After joining a long line of Hillary Clinton supporters looking forward to a victory party, it took an hour to reach the entrance, followed by 20 minutes to clear security in this post-9/11 city which, 15 years after the trauma, continued to demand constant vigilance. Still, we were in for a great night, were we not?

Then, for me at least, came the first sign things were possibly not quite as they should have been. We were ushered into a vast car park that had been given over to the crowds. It was dominated by a big screen running heartwarming TV ads of the soon-to-be first woman president. A few staffers stood around handing out flags to cheer the victor on. One or two managed strained smiles, otherwise they seemed downbeat. The normally chirpy young men and women on Hillary’s campaign team were looking sombre. Just exhausted, I was told, when I raised the matter.

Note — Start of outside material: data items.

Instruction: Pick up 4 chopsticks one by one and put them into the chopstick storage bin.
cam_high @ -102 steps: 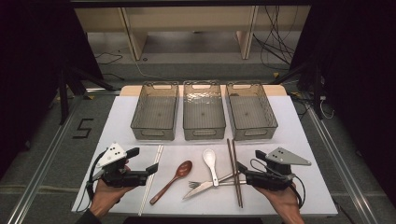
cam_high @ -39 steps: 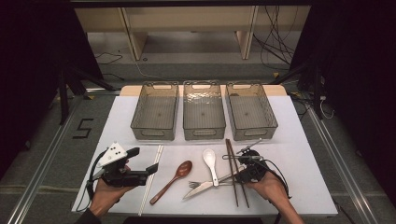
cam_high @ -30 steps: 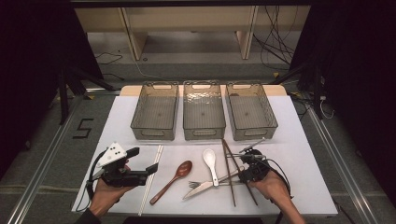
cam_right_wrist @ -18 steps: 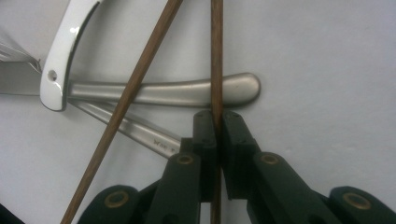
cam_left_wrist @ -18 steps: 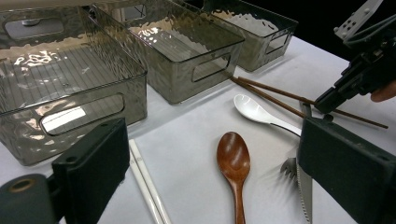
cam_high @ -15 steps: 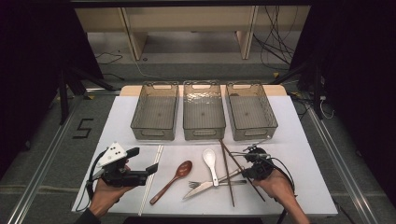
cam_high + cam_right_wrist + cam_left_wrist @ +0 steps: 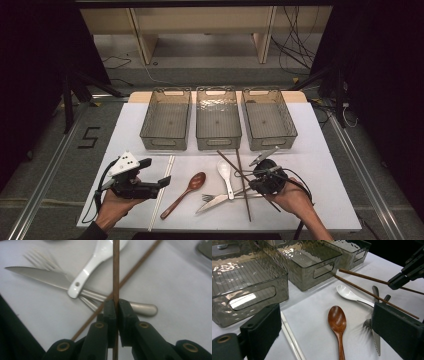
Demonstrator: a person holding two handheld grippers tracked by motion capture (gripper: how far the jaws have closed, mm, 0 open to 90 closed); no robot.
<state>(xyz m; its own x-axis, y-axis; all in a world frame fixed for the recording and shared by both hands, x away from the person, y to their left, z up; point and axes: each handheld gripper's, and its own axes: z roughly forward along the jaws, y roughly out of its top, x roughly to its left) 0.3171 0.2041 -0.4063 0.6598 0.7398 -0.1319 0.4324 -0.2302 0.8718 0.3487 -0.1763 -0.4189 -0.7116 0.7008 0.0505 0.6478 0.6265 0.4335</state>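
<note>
right tongs point(image 7: 252, 176): pinched tight on one brown chopstick point(image 7: 115, 270); in the right gripper view the two black jaws meet on the stick, which runs straight up between them.
held chopstick: in the high view it slants from near the middle bin down past the tongs toward the front of the table, lifted off the white cover at the gripped part.
second chopstick point(image 7: 135, 270): brown as well, free of the jaws, crossing under the held one at an angle; whether it lies flat on the table i cannot tell.
left tongs point(image 7: 159, 183): wide open, nothing between the jaws, held level in the left hand point(image 7: 116, 205) near the front left of the table.
left tongs' outlook: in the left gripper view its jaws frame the wooden spoon point(image 7: 337, 325) and the white chopsticks point(image 7: 291, 338) on the cover.
white spoon point(image 7: 225, 174): ceramic, bowl pointing toward the bins, handle resting across the knife point(image 7: 216, 201) and fork point(image 7: 210, 197).
knife and fork: steel, lying side by side in front of the right tongs, the fork's tines toward the wooden spoon.
bins point(image 7: 218, 142): three clear grey plastic ones in a row at the far side of the table point(image 7: 325, 165), side by side.
right hand point(image 7: 295, 199): comes in from the bottom right, wrapped round the gripper body.
</note>
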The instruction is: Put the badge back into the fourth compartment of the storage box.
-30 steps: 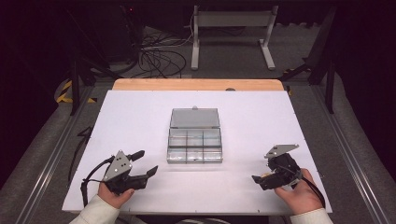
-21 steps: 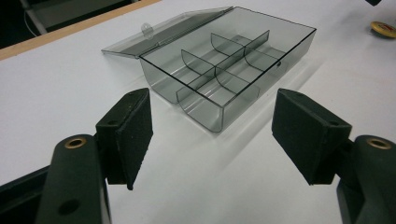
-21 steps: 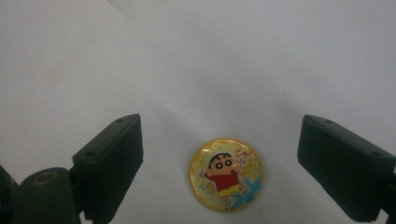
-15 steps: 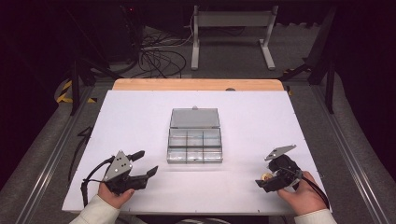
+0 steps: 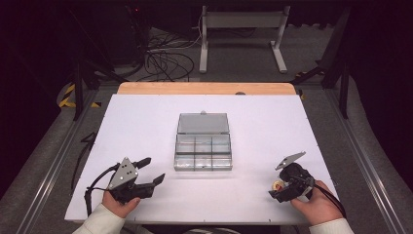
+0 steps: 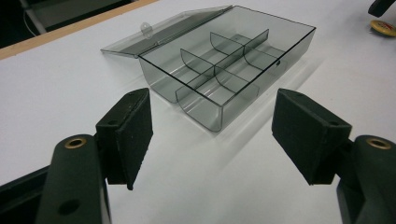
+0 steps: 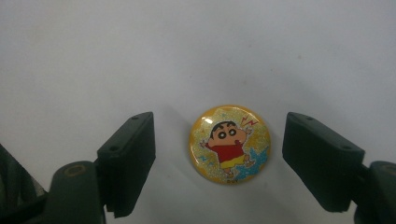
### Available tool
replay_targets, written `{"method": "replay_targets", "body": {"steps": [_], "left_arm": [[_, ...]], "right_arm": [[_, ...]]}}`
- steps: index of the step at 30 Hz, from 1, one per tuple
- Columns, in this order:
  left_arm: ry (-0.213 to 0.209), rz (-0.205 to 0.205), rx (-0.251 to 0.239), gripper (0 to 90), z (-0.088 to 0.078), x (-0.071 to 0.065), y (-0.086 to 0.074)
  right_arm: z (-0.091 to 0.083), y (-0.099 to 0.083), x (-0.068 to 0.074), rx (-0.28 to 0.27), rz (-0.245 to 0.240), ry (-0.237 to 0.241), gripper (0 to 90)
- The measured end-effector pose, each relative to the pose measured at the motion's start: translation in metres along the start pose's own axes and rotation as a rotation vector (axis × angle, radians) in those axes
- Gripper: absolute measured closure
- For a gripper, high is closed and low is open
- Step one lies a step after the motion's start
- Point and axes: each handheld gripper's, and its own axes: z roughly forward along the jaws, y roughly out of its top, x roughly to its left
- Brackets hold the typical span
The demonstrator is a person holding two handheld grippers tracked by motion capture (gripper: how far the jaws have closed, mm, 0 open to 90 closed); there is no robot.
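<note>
Fingers (image 7: 128, 163) of right gripper (image 7: 219, 161) spread, one on each side of round yellow badge (image 7: 229, 143), clear of its rim on both sides; just been closing in, badge lying between them, not yet pinched. Badge flat on white table (image 5: 146, 126), printed with cartoon child in red shirt and yellow shorts. Seen from above at near right of table, just beside right gripper (image 5: 278, 191) tip, badge (image 5: 278, 185) small and partly tucked under gripper body. Right hand (image 5: 316, 204) wrapped around gripper from behind, near front edge of table.

Fingers (image 6: 130, 135) of left gripper (image 6: 219, 140) spread wide, pinching nothing, bare table between them. Left gripper (image 5: 146, 178) resting at near left of table, held by left hand (image 5: 117, 202), aimed toward clear compartment box (image 6: 224, 70). Box (image 5: 203, 151) at middle of table, well apart from both grippers, lid (image 5: 203, 123) folded back flat on far side. Six compartments inside, divided by thin walls, all bare. Badge (image 6: 384, 26) also glimpsed at upper right of left gripper view, beyond box. Wooden strip (image 5: 204, 88) along far edge of table.
</note>
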Motion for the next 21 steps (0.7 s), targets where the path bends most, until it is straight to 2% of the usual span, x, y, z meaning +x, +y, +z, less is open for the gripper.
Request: {"method": "replay_targets", "body": {"steps": [11,21], "left_arm": [[0.0,0.002,0.0,29.9,0.0001,-0.0003,0.0],[0.001,0.003,0.001,29.9,0.0001,-0.0003,0.0]], "right_arm": [[0.0034,0.0014,-0.0003,0.05,-0.02,-0.006,34.6],[0.0052,0.0048,-0.0003,0.07,-0.03,-0.02,40.7]]}}
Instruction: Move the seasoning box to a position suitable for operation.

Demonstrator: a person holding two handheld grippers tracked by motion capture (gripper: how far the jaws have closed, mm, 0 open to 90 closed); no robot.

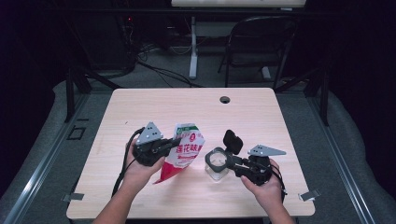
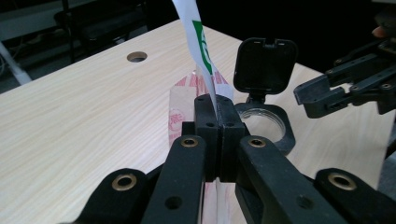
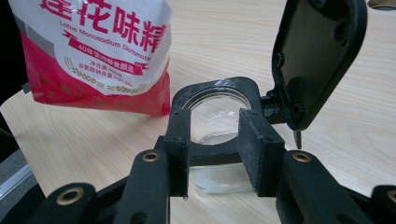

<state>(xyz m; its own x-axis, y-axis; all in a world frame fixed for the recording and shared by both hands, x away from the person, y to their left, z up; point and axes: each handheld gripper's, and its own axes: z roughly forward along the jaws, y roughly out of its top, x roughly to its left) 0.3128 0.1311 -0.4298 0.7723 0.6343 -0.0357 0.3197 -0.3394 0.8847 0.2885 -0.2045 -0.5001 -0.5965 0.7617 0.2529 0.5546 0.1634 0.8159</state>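
Your left claw (image 1: 173,141) is squeezed shut on the edge of the red and white bag (image 1: 186,151), left of middle in the high view. Your right claw (image 1: 223,162) hugs the open jar (image 1: 217,162), just right of the bag. The bag's long side leans toward the jar's mouth.

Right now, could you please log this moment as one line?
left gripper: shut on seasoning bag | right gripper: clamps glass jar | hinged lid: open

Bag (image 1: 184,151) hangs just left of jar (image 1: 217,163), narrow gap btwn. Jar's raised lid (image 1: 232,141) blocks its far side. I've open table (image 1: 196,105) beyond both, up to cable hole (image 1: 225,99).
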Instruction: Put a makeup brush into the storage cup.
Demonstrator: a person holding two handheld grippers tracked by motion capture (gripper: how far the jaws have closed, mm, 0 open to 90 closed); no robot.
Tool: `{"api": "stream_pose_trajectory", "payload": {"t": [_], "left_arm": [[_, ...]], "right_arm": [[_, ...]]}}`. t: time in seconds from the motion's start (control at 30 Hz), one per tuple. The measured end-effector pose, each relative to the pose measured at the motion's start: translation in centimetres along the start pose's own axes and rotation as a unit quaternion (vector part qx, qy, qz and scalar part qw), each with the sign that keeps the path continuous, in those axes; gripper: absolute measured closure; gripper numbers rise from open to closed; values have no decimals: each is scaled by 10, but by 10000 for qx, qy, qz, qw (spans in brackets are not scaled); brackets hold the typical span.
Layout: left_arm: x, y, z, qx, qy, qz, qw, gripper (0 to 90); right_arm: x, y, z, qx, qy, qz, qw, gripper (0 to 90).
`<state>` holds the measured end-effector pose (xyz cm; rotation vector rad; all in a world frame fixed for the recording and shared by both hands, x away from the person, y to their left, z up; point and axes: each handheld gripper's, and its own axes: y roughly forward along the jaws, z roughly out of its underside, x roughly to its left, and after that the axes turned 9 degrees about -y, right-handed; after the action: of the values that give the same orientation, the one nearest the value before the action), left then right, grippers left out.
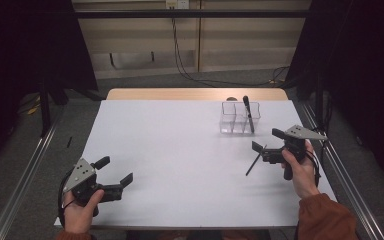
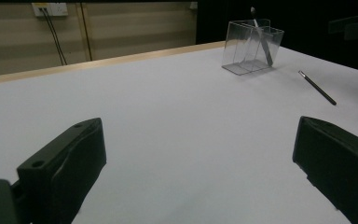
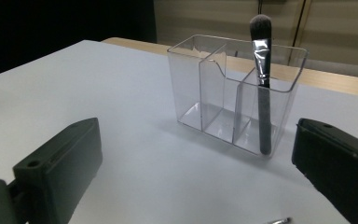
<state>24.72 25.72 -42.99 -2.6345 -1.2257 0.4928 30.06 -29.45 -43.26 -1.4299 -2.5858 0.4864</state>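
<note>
A clear three-compartment organizer (image 1: 232, 120) (image 2: 242, 51) (image 3: 214, 93) stands at the table's back right. A dark makeup brush (image 1: 248, 113) (image 2: 262, 44) (image 3: 262, 93) stands bristles-up in its right compartment. A thin dark pencil-like stick (image 1: 254, 163) (image 2: 318, 87) lies flat on the table; its silvery tip (image 3: 279, 220) shows below the right gripper. My right gripper (image 1: 267, 140) (image 3: 198, 158) is open, hovering over the stick's far end and facing the organizer. Near the front left corner my left gripper (image 1: 115, 170) (image 2: 198, 158) is open and holds nothing.
The white table (image 1: 180, 150) has a wooden strip (image 1: 180, 94) along its far edge. Metal rails (image 1: 30, 160) run down both sides. Cables (image 1: 180, 55) hang on the wall behind. Dark curtains flank the table.
</note>
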Motion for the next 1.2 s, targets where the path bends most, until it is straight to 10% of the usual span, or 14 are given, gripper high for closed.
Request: {"api": "stream_pose_trajectory", "payload": {"t": [1.2], "left_arm": [[-3, -5, 1, -50, -31, -26, 10000, 26]], "right_arm": [[28, -73, 45, -92, -142, 323, 9993, 10]]}}
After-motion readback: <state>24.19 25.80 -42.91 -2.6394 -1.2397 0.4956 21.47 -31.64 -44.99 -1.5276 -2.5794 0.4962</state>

Once inside, we bumped into a friend who said the firework display planned for Jersey Shore, just across the river, had been cancelled “for environmental reasons”.

I was almost touched by the eagerness with which they grasped at this less than convincing explanation, but decided it would be bad form to say something as silly as “Might they, by any chance, have been checking the exit polls”.

The celebration at which Hillary would be a no-show had been booked into the building with America’s biggest glass ceiling – geddit? But there had been a few straws in the wind, not the least of them being a complacent liberal establishment persuading itself that it couldn’t lose.

At times I felt I’d entered a time warp, complete with flashbacks of Neil Kinnock’s disastrous Sheffield rally; at other times I was trapped in a revivalist meeting, especially when Governor Andrew Cuomo told the gathered multitude he was sure the spirit of his late father, Governor Mario, had entered his soul, so everything would be just fine.

Florida was the moment of truth. Could the big screen lie? Might they not have got all the results in from liberal(ish) Dade county? Nope. Just as Florida had been the anvil of the Democrat electoral hopes in the Bush-Gore contest in 2000, here it was again. Hillary had been hammered, the floodgates opened, and the tears began.

Could it happen again? Perhaps not but, on the other hand, who can tell?